# How to remove the Ducato Steering wheel



## Brucey0705 (Jun 29, 2014)

I'm posting this to help members on a subject I've hunted for to fix the horn on my motorhome, which would only work when the steering pointed in certain direction, not really much good. Anyway procedure for removal is as follows for steering wheels WITHOUT an airbag only.

PROCEDURE
1. Make sure you set the steering wheel direction pointing straight ahead prior to removal.
2. Prise off the horn push from the steering wheel and remove electrical contact wire from the spade connector at rear of horn push.


3. This is the hard part, how to remove the plastic retaining shroud from the steering wheel. The shroud is held in place by 4 off plastic retaining clips. Using a small thin bladed screwdrivers inserted through the holes adjacent to the retaining clip and prise up to release, do this one at a time until all 4 are free, you can then pull the plastic shroud free.

4. Remove electrical wire from spade connector at rear of plastic shroud.
5.Use a 24mm socket and extension bar to remove centre retaining nut. BEWARE make sure steering wheel is in correct position prior to removing.

6. Remove steering wheel.
View attachment 23489
7.If you are needing to fix the horn or the indicator cancelling the following is for you.
8.Clean the brass rotating boss at rear of steering wheel.

9. Clean and reposition the 2 brass contractors in the steering boss.

10. Position indicator cancelling device ring so as the steel pin is at 6 o'clock. On the picture the pin on mine is shown at 1.00 o'clock in the image above. Site has rotated image 90 degree anticlockwise - bummer!
11. Replace wheel and refit parts in reverse order.

Best of luck


----------



## del6600 (Aug 21, 2018)

*Big Thanks*

I realise this thread is old but just in case Brucey0705 is still using this site I would like to say a VERY LARGE THANK YOU

The horn on my Peugeot Boxer had stopped working (same as Ducato), checked everything, only possible place the problem could be was in the steering wheel.

I decided this was going to be to big a job for me even though I am competent with most things on cars. 

I contacted an "Auto Electrician" to ask if he had any ideas. The answer was as I expected "haven't a clue" (ya). He advised taking it to his 
garage where he would check it out. Having been caught out before with garages (expecting £200 got charged £1200!!) I asked for an approximate
cost. He said it would be difficult to be certain but "not that much", I asked again this time he replied probably around the £500 mark!!!!.
Needless to say I fell off my stool and put the phone down.

I started to look on the internet about removing the steering wheel (without airbag) then found this post. 

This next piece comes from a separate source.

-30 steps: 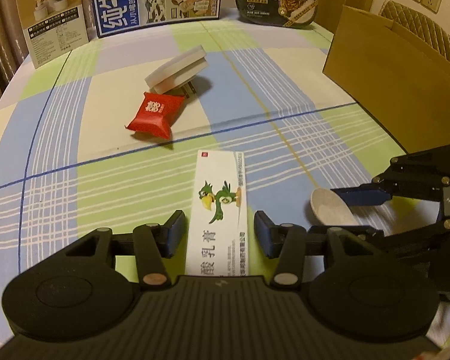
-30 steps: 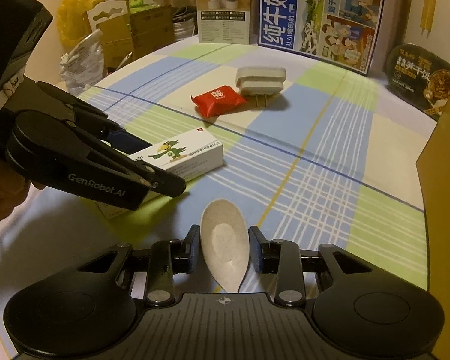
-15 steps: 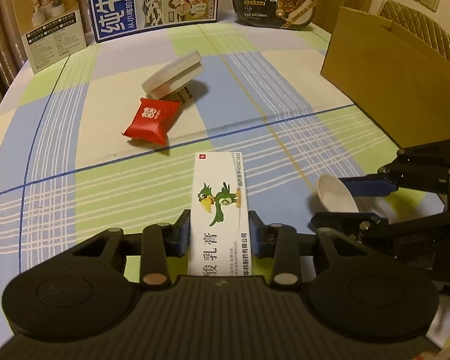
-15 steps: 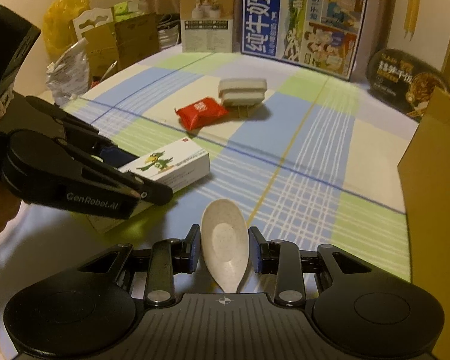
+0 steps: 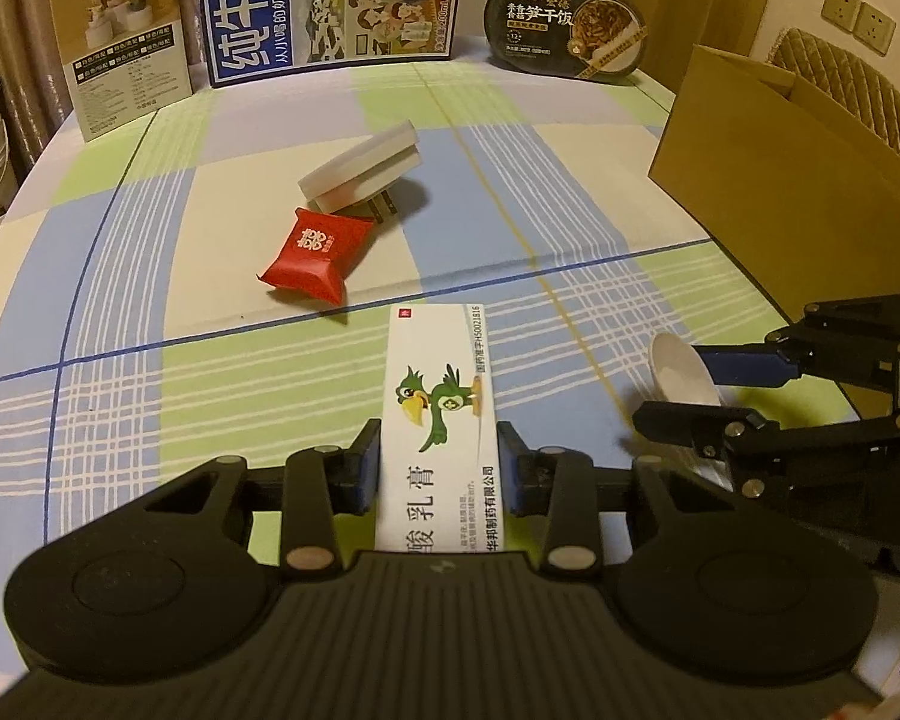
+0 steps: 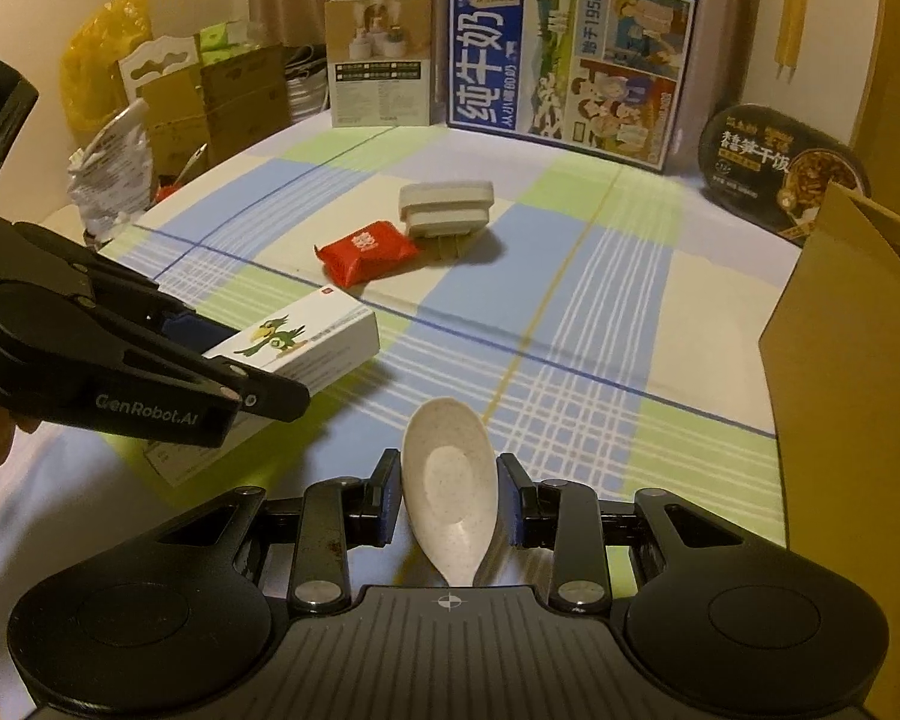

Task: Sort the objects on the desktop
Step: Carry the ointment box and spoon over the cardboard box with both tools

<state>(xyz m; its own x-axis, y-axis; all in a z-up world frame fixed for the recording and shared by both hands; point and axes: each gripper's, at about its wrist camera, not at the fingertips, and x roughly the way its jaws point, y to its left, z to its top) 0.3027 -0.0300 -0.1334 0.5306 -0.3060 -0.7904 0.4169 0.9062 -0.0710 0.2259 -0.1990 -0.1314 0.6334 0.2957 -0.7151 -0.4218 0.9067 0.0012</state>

I really do not no what I was so worried about (the unknown). I disconnected the battery and within 5 minutes I had the wheel off. no bits or springs fell out just the wheel came off
no tugging or pulling it just lifted off its spline, easy.

It was covered in grease.  I cleaned it off reconnected the battery and tested using a short piece of wire and surprise surprise it worked. I reassembled the wheel, tightened up, 
re connected the battery, tested nothing!! 

Started over again, This time I carefully bent the two brass contacts up a little, tested, ok. Put the wheel back on, tightened up and took a deep breath, pressed the horn IT WORKED!!

So although I spent well over an hour getting nowhere a little research and within 15 minutes job done. I am going to lean how to be a "Auto Electrician" £500!!

Once again Thank You.     




Brucey0705 said:


> I'm posting this to help members on a subject I've hunted for to fix the horn on my motorhome, which would only work when the steering pointed in certain direction, not really much good. Anyway procedure for removal is as follows for steering wheels WITHOUT an airbag only.
> 
> PROCEDURE
> 1. Make sure you set the steering wheel direction pointing straight ahead prior to removal.
> ...


----------